Nus Kei dalam keterangannya, kata Anton, juga menyampaikan pengakuan jika telah mendatangi John Kei untuk meminta bantuan dana Rp1 miliar.
"Serta dengan tegas saksi menerangkan bahwa benar saksi mendatangi klien kami untuk meminta bantuan dana Rp1 miliar, kemudian klien kami yang menghubungi rekannya yang dipanggil 'bos kecil'," tutur Anton.
"Perlu diketahui, klien kami menegaskan dari awal bahwa setelah klien kami menghubungi bos kecil itu maka disepakati penggunaan uang bos kecil sebesar Rp500 juta, dikarenakan Rp500 juta lainnya dari uang klien kami dan akan dikembalikan sebesar Rp2 miliar seperti sesuai dalam dakwaan JPU," lanjutnya.
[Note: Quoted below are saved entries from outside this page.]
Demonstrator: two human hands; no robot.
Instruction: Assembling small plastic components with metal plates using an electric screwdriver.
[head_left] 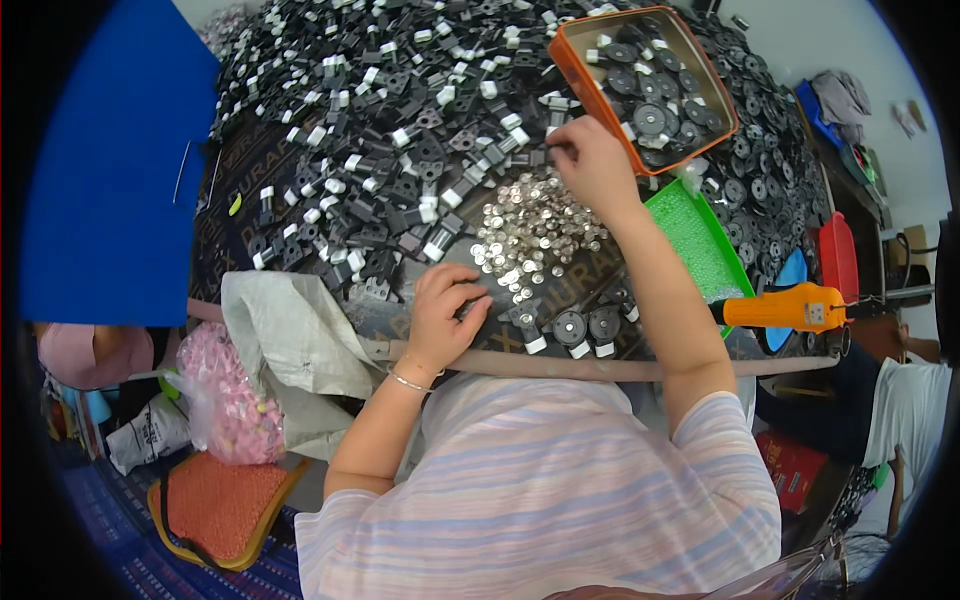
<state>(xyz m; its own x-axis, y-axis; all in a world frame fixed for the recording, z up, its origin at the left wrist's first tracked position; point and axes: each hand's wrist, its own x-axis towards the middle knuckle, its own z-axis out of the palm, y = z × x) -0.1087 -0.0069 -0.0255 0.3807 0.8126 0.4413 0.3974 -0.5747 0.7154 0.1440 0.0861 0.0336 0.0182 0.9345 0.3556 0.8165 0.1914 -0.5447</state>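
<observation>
My right hand [597,172] reaches forward over the small metal discs, below the orange bin. Its thumb and fingers are drawn together at a black plastic part [537,157] at the edge of the pile. Close to the table's front edge, my left hand [443,318] is closed with curled fingers; something dark shows between them, too hidden to name. A heap of shiny silver metal discs [535,235] lies between the hands. Right of my left hand sit several black parts with round wheels and white ends [570,328].
Black and white plastic parts [400,130] cover the far table. An orange bin [590,95] holds black wheels; more black wheels [765,190] are piled right. A green tray [728,243] holds small clear beads. An orange electric screwdriver [790,308] lies or hangs at right. Left are white cloth [290,330] and a blue panel [110,180].
</observation>
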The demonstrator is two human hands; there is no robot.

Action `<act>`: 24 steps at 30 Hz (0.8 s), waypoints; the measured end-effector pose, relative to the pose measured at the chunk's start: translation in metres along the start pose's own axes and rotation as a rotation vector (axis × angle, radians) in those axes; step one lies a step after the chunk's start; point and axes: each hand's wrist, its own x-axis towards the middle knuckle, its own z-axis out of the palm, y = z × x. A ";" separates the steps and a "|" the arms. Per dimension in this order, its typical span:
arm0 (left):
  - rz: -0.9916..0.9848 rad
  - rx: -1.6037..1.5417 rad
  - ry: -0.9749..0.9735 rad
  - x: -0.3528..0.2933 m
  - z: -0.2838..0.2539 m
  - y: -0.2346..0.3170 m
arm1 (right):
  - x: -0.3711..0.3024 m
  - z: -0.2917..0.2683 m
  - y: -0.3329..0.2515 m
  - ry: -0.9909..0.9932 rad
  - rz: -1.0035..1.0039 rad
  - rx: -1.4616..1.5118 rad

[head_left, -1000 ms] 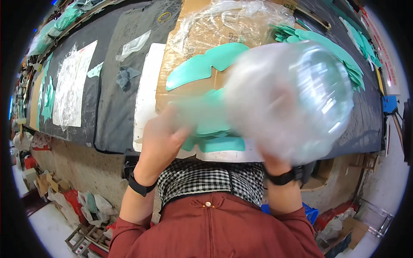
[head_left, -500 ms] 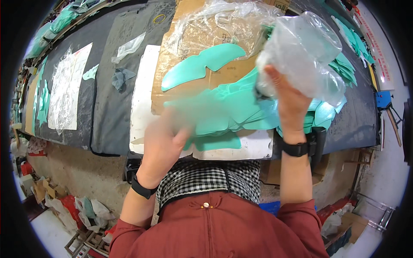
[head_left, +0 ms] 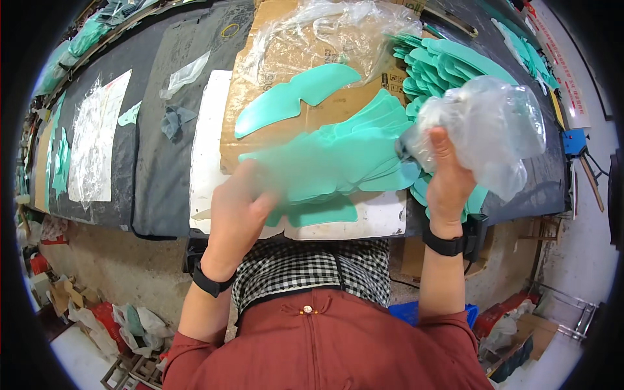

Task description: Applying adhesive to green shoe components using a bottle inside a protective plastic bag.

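Observation:
In my right hand (head_left: pixel 450 185) is a bundle wrapped in crumpled clear plastic (head_left: pixel 484 133), my thumb up against it. A dark, rounded end (head_left: pixel 404 146) sticks out of the plastic on its left, close above fanned-out green sheet pieces (head_left: pixel 374 146). My left hand (head_left: pixel 237 211) grips the left end of these pieces, thumb on the near side; a blurred patch covers its fingertips. Beyond the fan, a single curved green piece (head_left: pixel 292 101) lies flat on brown cardboard (head_left: pixel 231 146). Another green piece (head_left: pixel 322 213) rests on the white board (head_left: pixel 383 218) nearest me.
Behind the bundle, several green pieces lie in an overlapping pile (head_left: pixel 442 68). Clear plastic film (head_left: pixel 305 36) covers the cardboard's far part. Leftward on the dark table are a grey rag (head_left: pixel 174 122) and a white sheet (head_left: pixel 104 143) under film. A blue object (head_left: pixel 575 142) stands off the right edge.
My right hand has carried the plastic-wrapped bundle down and to the right, uncovering more of the green pile behind it. My left hand stays at the end of the fan.

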 end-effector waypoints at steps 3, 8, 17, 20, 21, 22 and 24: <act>0.029 0.011 0.010 0.002 0.000 -0.002 | 0.000 0.003 -0.011 0.153 0.126 0.462; 0.006 -0.055 -0.004 0.001 -0.001 -0.008 | -0.020 -0.018 -0.010 -0.011 0.304 0.328; -0.045 -0.234 -0.190 0.000 -0.024 -0.012 | -0.065 -0.010 -0.034 -0.331 -0.382 -0.826; -0.125 -0.374 -0.241 -0.005 -0.031 -0.019 | -0.058 -0.014 -0.035 -0.316 -0.120 -0.389; -0.107 -0.448 -0.248 -0.006 -0.031 -0.023 | -0.048 -0.025 -0.040 -0.332 0.147 -0.017; -0.114 -0.451 -0.233 -0.007 -0.031 -0.025 | -0.054 -0.016 -0.032 -0.309 -0.042 -0.251; -0.143 -0.609 -0.236 -0.004 -0.029 -0.029 | -0.067 -0.002 -0.027 -0.310 -0.381 -0.681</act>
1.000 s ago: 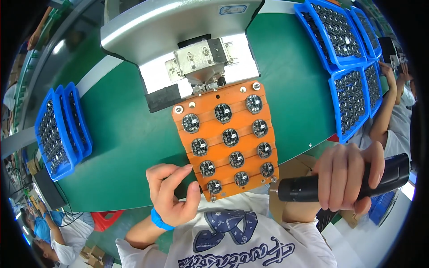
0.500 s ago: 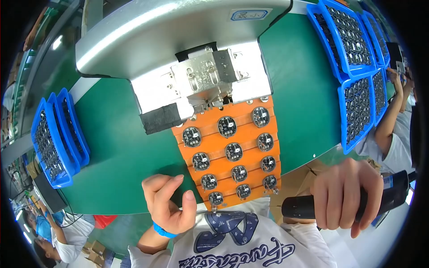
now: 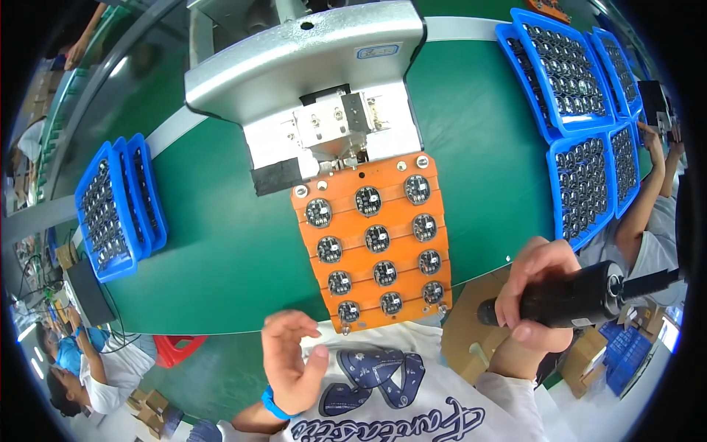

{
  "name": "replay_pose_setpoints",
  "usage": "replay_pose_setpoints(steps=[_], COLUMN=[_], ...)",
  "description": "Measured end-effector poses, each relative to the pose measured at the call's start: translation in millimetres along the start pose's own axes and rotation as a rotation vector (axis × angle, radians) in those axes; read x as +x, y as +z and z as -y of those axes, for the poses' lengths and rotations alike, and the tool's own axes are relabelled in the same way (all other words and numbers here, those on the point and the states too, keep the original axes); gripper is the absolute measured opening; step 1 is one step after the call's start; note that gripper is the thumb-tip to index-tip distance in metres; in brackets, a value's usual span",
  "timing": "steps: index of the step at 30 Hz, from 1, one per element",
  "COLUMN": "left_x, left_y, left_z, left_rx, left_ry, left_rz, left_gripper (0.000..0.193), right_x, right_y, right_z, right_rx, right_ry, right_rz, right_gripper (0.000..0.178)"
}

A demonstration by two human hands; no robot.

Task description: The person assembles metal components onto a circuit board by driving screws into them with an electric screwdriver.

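Observation:
My right hand (image 3: 541, 291) is wrapped round a black electric screwdriver (image 3: 571, 298) off the table's near right edge. The tool lies roughly level, with its narrow end towards the left and a black cable behind. My left hand (image 3: 294, 361), with a blue wristband, is empty; its fingers are curved and apart near the lower left corner of an orange fixture plate (image 3: 353, 261). Rows of small round black circuit boards (image 3: 377, 239) sit in the plate. The plate's far end meets a silver metal machine (image 3: 331, 129) with a bracket and black tape.
Blue trays (image 3: 560, 132) full of round parts stand at the right on the green table (image 3: 213, 221); more blue trays (image 3: 136, 254) stand at the left. A co-worker's arm (image 3: 641, 199) reaches in at the far right. Cardboard boxes (image 3: 589, 353) lie below the table.
My right hand has turned the screwdriver, so its grip shows differently and the palm side faces up more. My left hand has drawn down from the plate. The view has shifted slightly.

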State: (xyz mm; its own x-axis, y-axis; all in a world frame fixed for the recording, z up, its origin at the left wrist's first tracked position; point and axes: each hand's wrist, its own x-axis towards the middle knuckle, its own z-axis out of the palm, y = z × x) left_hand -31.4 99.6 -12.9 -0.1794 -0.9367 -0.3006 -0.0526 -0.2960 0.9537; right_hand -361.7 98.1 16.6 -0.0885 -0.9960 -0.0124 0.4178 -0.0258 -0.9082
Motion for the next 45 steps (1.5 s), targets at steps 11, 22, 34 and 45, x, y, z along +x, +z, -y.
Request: replay_pose_setpoints(steps=[11, 22, 34, 45], left_x=[21, 145, 158, 163], left_y=[2, 48, 62, 63], left_z=[-28, -83, -92, -95], left_rx=[0.503, 1.303, 1.493, 1.627], left_ry=[0.207, 1.06, 1.121, 1.349], left_rz=[-0.004, 0.441, 0.588, 0.722], left_gripper=[0.014, 0.02, 0.011, 0.014], right_x=[-27, -54, -57, -60], right_y=[13, 10, 9, 14], right_z=[0, -2, -7, -13], right_rx=[-0.087, -0.028, -0.105, -0.098], right_ry=[-0.09, -0.204, -0.215, -0.18], right_rz=[-0.191, -0.199, -0.213, -0.197], right_gripper=[0.053, 0.051, 0.052, 0.051])
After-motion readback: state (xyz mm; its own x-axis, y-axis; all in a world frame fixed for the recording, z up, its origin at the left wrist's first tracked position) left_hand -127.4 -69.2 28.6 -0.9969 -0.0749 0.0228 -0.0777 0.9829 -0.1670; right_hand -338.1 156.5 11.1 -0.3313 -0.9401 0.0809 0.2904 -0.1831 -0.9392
Anton menjelaskan, uang tersebut lalu diserahkan istri John Kei ke Nus Kei, dan selanjutnya diberikan ke seorang pengacara bernama Taufik Chandra. Uang dipakai untuk mengurus perkara di Mahkamah Agung, terkait sebuah lahan di Ambon.
"Jadi sampai selesainya saksi memberikan kesaksian, tidak ada satupun yang dapat menunjukkan atau membuktikan adanya perintah dari klien kami John Refra atau John Kei terkait peristiwa Kosambi," jelasnya.
Begitu juga saksi lainnya yaitu Gasper, ia juga disebut tak menunjukkan keterlibatan John Kei dalam peristiwa di Duri Kosambi. Untuk itu bagi Anton, jelas sudah duduk perkara bahwa tidak ada keterlibatan kliennya tersebut.
"Kami tetap akan istiqomah memperjuangkan nasib klien kami John Refra atau John Kei dan sadar bahwa JPU dan kami sedang menggoda keyakinan majelis hakim sesuai lima alat bukti yang akan disajikan oleh JPU dan penasihat hukum. Kami berharap JPU tidak datang ke pengadilan hanya untuk menang, akan tetapi datang ke pengadilan untuk membuka keadilan seterang-terangnya," papar Anton.
Anton menuturkan, dalam hukum pidana, bukti dianalogikannya harus seterang cahaya. Tidak boleh hanya dari asumsi, ilusi atau ego penegak hukum itu sendiri. Lebih lanjut, apabila ada suatu tindak pidana, pihaknya menegaskan bukan hadir untuk menghilangkan pidana tersebut. Tetapi untuk mengurangi pidana itu, untuk mendapatkan kesadaran serta efek jera bagi si pelaku.
"Akan tetapi jika klien kami John Refra atau John Kei tidak terbukti bersalah maka harus dibebaskan. Semua penegak hukum tidak boleh menzalimi siapapun apalagi John Refra atau John Kei. Kami akan lawan kezaliman atau kriminalisasi tersebut," tegas Anton.
"Kami pun mendoakan majelis hakim yang mengadili perkara kami agar terus diberikan rahmat, kesehatan serta perlindungan dari Allah SWT agar selalu istiqomah," tandas advokat yang dijuluki 'monster persidangan' ini.